Data Warehouse Automation Using dbt on (Azure) SQL Server
5 things you should be aware of before adapting dbt on (Azure) SQL Server for automating data warehousing/modeling
Introduction
data build tool (dbt) is one of the rising stars in the world of data and analytics and is therefore part of every modern data stack these days. In a nutshell, dbt simply takes code, compiles it into SQL and runs it against a data warehouse. This simple concept allows to easily create and manage data pipelines to automatically test, build and (incrementally) populate a target analytical model including documentation and data linage out-of-the-box — ideal for automating data warehousing workloads. The company behind dbt, dbt Labs (previously Fishtown Analytics), provides also an IDE named dbt cloud in addition to their open-source Python library dbt-core . Their cloud service gives developers further support in writing version-controlled code in the browser and to orchestrate transformation workloads apart from some other additional features. As a part of their great documentation, you can also find a brief and concise overview of the features and what you can actually achieve with dbt. This article is specifically about the must-knows by adopting dbt on (Azure) SQL Server including the traditional way of building data warehouses which may require you to rethink some aspects by transitioning. This two part series guides you through the setup of dbt on Windows to target (Azure) SQL Server and Azure Synapse Analytics.

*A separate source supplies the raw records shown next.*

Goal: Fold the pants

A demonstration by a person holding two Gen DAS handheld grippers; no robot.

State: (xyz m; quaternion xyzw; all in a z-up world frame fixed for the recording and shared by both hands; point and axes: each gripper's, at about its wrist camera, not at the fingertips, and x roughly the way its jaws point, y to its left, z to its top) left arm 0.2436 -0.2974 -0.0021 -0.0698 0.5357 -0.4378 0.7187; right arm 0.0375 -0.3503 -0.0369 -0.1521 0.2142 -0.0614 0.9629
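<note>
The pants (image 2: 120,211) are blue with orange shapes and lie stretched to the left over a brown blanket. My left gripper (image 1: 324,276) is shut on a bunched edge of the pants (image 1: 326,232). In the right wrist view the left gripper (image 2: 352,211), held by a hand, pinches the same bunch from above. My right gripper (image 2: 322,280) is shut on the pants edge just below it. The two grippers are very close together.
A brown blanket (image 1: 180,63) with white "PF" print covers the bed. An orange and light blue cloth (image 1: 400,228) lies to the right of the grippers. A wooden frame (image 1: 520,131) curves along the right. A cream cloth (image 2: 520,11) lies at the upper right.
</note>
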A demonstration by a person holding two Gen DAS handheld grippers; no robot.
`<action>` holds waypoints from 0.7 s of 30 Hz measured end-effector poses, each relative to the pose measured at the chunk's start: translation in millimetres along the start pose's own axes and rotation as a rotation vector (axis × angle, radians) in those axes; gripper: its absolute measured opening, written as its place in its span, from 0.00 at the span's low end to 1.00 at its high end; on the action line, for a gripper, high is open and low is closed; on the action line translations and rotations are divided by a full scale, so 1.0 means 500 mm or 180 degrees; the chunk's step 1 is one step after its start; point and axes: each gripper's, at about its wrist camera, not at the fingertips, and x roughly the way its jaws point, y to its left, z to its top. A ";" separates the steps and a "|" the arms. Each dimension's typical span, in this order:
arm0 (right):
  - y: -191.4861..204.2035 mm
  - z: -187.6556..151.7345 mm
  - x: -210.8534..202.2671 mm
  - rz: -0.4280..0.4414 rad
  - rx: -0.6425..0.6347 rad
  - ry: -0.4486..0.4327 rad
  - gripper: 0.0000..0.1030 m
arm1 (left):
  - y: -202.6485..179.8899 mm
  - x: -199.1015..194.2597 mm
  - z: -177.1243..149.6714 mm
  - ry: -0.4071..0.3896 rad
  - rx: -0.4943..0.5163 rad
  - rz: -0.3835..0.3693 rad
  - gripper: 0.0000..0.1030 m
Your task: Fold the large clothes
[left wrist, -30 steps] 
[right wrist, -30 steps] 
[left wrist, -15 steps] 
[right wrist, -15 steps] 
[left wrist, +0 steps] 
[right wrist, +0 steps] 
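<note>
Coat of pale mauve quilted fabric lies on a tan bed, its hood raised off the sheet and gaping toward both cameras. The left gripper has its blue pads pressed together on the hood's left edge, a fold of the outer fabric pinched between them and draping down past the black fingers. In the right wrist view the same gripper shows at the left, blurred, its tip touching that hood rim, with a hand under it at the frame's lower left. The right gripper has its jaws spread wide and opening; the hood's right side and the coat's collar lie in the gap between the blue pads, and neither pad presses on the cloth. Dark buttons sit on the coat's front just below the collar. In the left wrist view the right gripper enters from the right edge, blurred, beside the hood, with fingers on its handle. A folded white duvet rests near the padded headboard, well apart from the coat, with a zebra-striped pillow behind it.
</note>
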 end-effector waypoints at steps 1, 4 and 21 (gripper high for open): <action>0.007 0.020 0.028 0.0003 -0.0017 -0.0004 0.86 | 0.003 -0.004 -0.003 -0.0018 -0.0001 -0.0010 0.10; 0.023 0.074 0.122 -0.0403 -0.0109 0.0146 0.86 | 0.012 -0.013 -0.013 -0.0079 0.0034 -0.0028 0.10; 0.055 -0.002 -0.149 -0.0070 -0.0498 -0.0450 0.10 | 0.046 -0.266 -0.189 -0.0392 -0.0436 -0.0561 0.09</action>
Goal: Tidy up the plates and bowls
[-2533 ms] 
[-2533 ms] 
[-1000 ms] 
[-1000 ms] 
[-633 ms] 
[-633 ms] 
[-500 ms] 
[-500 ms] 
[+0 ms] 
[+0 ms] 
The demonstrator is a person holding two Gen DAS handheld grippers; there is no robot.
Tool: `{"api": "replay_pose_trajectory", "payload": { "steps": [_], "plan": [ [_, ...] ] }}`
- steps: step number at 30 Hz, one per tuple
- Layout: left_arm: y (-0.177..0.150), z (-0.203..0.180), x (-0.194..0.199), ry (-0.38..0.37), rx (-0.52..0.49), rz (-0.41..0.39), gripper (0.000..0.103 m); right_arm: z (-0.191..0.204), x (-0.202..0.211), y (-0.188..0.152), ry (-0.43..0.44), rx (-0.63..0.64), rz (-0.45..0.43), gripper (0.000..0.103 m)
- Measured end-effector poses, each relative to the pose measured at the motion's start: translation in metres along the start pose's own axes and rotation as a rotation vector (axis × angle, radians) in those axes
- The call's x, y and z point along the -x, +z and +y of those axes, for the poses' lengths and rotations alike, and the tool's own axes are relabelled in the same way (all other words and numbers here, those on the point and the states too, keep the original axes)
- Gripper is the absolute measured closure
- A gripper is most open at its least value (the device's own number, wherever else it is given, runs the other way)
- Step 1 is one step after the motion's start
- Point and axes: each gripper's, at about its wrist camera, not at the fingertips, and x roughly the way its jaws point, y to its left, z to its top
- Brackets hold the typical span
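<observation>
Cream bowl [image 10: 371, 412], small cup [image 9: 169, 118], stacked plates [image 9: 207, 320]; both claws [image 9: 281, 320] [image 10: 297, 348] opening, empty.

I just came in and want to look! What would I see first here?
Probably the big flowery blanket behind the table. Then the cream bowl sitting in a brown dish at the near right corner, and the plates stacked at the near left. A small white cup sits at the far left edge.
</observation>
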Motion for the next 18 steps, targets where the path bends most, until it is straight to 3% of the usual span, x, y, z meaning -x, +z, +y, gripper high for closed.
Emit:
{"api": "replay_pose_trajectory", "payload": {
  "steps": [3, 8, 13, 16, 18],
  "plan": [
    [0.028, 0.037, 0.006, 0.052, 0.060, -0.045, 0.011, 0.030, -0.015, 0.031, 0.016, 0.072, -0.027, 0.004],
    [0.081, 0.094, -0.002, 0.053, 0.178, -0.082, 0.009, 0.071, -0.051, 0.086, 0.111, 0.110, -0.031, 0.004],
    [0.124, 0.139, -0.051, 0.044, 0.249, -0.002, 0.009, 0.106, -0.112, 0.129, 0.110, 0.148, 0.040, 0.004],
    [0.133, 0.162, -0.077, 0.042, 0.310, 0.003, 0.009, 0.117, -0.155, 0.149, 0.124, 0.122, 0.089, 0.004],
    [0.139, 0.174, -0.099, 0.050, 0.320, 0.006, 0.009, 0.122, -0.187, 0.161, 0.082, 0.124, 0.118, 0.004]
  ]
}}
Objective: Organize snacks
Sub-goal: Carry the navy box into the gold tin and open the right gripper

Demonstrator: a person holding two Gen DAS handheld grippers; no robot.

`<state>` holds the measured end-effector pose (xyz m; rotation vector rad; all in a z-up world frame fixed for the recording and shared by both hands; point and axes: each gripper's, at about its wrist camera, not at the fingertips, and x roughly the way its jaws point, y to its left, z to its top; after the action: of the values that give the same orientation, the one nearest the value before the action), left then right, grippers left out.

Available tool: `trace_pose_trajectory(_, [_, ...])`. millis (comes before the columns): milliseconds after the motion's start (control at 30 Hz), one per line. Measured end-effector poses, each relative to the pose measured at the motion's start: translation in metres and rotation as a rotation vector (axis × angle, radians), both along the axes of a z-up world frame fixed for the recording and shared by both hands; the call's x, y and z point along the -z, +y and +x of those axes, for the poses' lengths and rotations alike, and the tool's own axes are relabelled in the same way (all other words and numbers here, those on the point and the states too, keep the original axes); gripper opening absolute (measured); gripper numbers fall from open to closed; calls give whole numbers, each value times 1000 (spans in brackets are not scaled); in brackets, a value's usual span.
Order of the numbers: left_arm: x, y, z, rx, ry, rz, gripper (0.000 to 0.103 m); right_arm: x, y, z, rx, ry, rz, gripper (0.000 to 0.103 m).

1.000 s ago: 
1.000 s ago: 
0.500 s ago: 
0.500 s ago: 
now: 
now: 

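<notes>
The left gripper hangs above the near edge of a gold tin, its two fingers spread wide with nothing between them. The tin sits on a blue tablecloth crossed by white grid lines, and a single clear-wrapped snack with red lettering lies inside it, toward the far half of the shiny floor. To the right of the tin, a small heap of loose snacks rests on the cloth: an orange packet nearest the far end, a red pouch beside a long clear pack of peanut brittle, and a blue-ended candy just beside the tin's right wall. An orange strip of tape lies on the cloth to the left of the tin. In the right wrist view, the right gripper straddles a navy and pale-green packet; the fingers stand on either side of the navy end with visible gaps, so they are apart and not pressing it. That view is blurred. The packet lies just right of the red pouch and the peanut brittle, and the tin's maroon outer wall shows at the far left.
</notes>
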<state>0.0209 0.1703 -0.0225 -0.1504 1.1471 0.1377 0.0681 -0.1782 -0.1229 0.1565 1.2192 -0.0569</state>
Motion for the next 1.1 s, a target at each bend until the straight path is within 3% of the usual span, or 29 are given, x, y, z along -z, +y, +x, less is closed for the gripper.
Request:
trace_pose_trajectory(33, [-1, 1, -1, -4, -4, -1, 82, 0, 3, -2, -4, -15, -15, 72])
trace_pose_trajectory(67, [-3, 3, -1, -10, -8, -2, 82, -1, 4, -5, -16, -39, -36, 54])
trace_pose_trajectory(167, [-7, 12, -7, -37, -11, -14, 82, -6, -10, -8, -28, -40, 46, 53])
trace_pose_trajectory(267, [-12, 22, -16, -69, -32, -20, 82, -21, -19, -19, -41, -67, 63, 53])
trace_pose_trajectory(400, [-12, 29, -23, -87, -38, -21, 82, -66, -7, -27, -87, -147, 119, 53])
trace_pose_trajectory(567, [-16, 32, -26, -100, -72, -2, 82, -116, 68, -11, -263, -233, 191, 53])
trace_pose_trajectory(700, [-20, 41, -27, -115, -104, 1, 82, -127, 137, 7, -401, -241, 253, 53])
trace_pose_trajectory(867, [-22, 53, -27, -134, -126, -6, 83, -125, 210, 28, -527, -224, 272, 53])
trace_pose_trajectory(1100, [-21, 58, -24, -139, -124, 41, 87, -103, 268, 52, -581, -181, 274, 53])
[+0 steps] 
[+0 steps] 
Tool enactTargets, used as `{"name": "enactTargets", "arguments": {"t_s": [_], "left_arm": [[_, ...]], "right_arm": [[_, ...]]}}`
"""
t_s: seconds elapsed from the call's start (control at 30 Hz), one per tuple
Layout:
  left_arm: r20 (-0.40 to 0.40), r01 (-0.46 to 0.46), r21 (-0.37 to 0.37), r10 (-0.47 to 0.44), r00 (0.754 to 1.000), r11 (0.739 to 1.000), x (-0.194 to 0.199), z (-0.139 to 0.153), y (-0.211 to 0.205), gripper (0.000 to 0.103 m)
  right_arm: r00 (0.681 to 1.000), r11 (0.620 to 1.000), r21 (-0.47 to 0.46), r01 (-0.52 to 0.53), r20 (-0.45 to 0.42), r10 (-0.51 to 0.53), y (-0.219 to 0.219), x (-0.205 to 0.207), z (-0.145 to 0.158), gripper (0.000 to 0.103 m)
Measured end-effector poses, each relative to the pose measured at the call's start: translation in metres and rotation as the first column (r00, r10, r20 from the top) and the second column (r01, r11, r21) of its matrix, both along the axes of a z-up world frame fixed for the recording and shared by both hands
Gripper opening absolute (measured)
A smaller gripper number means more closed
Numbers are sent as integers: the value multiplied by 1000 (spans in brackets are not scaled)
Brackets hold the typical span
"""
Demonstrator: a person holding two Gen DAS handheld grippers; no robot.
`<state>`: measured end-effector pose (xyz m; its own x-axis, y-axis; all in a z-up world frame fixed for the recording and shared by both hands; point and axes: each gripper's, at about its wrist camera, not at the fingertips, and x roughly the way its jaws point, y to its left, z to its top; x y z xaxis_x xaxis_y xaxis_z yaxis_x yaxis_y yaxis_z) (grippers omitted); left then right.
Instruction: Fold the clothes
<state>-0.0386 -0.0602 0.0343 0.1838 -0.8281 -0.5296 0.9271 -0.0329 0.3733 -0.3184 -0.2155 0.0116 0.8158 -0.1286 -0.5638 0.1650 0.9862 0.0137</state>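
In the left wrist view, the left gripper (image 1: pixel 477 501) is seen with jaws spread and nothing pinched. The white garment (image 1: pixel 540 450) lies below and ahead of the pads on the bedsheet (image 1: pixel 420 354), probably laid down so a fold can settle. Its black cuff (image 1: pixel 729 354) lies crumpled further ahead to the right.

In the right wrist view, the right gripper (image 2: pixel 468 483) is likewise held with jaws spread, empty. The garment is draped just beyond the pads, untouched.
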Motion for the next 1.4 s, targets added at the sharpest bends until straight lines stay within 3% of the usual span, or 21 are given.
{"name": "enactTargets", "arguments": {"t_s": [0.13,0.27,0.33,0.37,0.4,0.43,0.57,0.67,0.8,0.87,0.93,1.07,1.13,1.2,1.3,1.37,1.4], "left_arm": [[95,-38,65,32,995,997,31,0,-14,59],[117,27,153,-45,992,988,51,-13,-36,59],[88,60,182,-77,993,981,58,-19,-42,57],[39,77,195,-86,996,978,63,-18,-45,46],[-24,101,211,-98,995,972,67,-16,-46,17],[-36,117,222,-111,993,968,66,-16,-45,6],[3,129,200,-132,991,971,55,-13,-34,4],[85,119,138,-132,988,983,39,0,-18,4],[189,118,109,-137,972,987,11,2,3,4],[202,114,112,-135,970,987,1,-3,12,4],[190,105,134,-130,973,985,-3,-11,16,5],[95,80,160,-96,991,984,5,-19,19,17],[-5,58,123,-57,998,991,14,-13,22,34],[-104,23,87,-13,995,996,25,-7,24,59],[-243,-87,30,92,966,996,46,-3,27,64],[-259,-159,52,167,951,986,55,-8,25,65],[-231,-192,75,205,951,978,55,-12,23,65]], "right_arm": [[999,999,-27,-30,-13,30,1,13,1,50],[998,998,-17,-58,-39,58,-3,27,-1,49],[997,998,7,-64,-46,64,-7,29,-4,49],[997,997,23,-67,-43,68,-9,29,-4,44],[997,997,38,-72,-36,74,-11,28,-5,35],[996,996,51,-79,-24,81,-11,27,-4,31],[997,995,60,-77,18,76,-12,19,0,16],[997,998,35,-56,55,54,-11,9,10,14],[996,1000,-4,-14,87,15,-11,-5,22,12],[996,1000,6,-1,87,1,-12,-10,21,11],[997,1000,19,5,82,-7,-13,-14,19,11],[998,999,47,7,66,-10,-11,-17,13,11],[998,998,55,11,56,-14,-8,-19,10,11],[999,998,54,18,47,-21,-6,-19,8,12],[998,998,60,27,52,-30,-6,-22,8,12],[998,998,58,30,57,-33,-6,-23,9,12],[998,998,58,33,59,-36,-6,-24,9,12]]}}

1. No dbt-core (currently)
To start with, all features and functionalities necessary for running dbt on (Azure) SQL Server or Azure Synapse Analytics are at the time of this writing totally driven by the community. As such, they are currently neither part of the official dbt-core library nor supported by the dbt cloud service. This also means, that it requires you to set up your own environment for running dbt. However, the good news is that there is remedy for both scenarios. Firstly, this article shows you how to deploy and run dbt on Azure Container Instances. Secondly, there also already exists a repository specifically made for all dbt projects for the Microsoft (Azure) data ecosystem, even-though this is also not directly affiliated with Microsoft, but totally community-driven. Its idea is to make all features and functionalities provided by dbt-core including some extensions work on SQL Server (2016 and later), Azure SQL and Azure Synapse Analytics. It further includes example pipelines for deploying dbt via Azure DevOps pipelines.
2. No data extraction
Further, dbt might sometimes get mistakenly mentioned as an ETL tool, but it is NOT. It’s not made to transfer or load data between systems, but to transform data that is already loaded into a data warehouse by using a mix of SQL and YAML syntax. This “transform after load” concept, also known as ELT, has meanwhile become commonplace. Firstly, due to the scalable processing power and near-endless storage capabilities provided by cloud-based data warehouses and secondly, it doesn’t require to develop and maintain complex data integration processes to get to new information. Therefore, it is recommended to use dbt together with some off-the-shelf data integration tool such as Azure Data Factory to apply the transformation on top of raw data. Modern ELT tools are also a great time-saver for pulling data down from SaaS applications as they come with lot’s of built-in connectors.
3. No data orchestration
The same goes for the orchestration of data workloads. While the dbt cloud enables analysts to orchestrate the entire analytics engineering workflow in their browsers, dbt-core just provides a command line interface (CLI) to execute dbt commands necessary for running the workloads an a regular basis. For this reason, it’s common to see organizations using orchestration tools in addition to dbt such as Airflow, Luigi, Dagster or dbt can also be integrated with Azure Data Factory. However, for instance, by using Airflow you can recreate the entire dbt DAG (Directed Acyclic Graph) based on the manifest.json file generated by dbt itself containing the relevant dependencies within a model. This enables you to “have fine-grained control of the success, failure, and retry of each dbt model as a corresponding Airflow task”¹. Maybe you wonder at this point why to use dbt in the first place instead of triggering SQL or Python scripts directly via the orchestration tool? It is the simpleness, reusability and integrity which makes dbt so attractive.
4. No auto-increment key
In traditional data warehousing, there is further the tendency to use incremental numbers as surrogate keys. This has been common practice to speed up joins between Dimensions and Facts and also decouple keys from the business logic. However, dbt does NOT support auto-increment numbers, because they are not idempotent, instead they promote to use hashed business keys. This is something that can be done independently in Facts and Dimensions, without the need to inject those keys from the Dimension into the Fact in a later stage allowing you to run most Facts and Dimensions safely in parallel. On the other hand, using auto-incrementing numbers as surrogate keys requires you to run Dimensions first and then populate Facts with the newly auto-generated keys. This not only lengthens the time required to refresh the analytical model, but it makes it also very difficult to maintain separate development and production versions of your transformations since rerunning all your code could lead to different auto-incrementing keys.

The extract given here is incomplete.